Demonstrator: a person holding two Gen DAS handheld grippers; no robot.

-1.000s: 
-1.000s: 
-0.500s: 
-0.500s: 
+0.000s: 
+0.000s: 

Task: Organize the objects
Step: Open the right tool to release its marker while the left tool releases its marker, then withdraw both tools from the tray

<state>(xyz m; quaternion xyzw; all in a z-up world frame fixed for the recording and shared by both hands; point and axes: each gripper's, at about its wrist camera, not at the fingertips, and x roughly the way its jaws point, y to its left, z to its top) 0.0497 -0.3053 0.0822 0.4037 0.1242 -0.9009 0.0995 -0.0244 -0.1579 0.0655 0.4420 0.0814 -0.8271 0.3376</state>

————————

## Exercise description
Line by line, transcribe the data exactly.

## The answer
Demonstrator: a person holding two Gen DAS handheld grippers; no robot.

-1.000s: 
-1.000s: 
-0.500s: 
-0.500s: 
+0.000s: 
+0.000s: 

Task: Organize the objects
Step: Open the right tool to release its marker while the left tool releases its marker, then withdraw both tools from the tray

<state>(xyz m; quaternion xyzw; all in a z-up world frame fixed for the recording and shared by both hands; point and axes: each gripper's, at about its wrist camera, not at the fingertips, and x roughly the way its jaws point, y to its left, z to its top) 0.0497 -0.3053 0.0822 0.4037 0.1242 -0.9009 0.0995 -0.0244 -0.1579 0.0655 0.4420 0.0814 -0.8271 0.3376</state>

That concludes the answer to this exercise.